▶ [HOW TO COMPLETE THIS TASK]: Wherever "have" appears in a line of the listing, report that line.

▶ [THE DATA]:
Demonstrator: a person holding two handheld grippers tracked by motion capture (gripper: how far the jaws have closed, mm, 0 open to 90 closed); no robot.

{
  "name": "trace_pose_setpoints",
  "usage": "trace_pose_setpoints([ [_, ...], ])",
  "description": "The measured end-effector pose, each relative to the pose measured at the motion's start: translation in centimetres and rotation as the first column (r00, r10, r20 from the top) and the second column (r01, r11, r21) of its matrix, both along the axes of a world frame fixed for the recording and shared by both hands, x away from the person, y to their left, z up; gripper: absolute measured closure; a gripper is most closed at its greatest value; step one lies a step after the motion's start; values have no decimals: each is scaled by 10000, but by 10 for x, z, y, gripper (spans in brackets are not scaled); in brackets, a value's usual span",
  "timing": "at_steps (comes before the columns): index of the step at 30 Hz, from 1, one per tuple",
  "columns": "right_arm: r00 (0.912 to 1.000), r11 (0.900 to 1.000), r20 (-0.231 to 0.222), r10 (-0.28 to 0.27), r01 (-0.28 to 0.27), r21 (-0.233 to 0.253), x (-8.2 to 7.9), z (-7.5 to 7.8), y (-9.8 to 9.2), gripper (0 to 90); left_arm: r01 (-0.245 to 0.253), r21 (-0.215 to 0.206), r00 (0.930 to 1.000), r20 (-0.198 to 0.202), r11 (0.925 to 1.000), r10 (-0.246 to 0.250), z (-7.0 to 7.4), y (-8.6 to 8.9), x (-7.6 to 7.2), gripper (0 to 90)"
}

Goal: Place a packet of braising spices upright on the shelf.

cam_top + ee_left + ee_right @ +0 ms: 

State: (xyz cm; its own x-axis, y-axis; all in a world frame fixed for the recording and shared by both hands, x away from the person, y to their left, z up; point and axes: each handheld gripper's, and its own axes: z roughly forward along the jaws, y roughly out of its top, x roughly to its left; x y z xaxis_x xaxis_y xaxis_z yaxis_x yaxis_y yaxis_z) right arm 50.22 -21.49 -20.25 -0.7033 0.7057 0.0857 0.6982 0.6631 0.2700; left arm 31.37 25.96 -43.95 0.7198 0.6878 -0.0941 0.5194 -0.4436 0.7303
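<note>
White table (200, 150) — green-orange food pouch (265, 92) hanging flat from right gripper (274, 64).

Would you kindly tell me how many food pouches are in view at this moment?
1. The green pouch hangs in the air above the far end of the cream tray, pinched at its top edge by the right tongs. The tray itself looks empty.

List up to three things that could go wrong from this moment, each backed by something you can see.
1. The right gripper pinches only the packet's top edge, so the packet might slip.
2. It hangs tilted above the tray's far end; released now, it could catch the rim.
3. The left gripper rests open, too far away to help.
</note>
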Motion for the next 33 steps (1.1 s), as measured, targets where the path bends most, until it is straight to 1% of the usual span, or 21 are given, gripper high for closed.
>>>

▶ [ANSWER BOX]:
Demonstrator: a person holding two handheld grippers tracked by motion capture (gripper: how far the jaws have closed, mm, 0 open to 90 closed); no robot.
  "description": "The measured end-effector pose, each relative to the pose measured at the motion's start: translation in centimetres and rotation as the first column (r00, r10, r20 from the top) and the second column (r01, r11, r21) of its matrix, both along the axes of a world frame fixed for the recording and shared by both hands, x away from the person, y to their left, z up; gripper: absolute measured closure; a gripper is most closed at its greatest value; step one lies a step after the motion's start; values have no decimals: each is scaled by 10000, but by 10 for x, z, y, gripper (spans in brackets are not scaled); in brackets, a value's usual span",

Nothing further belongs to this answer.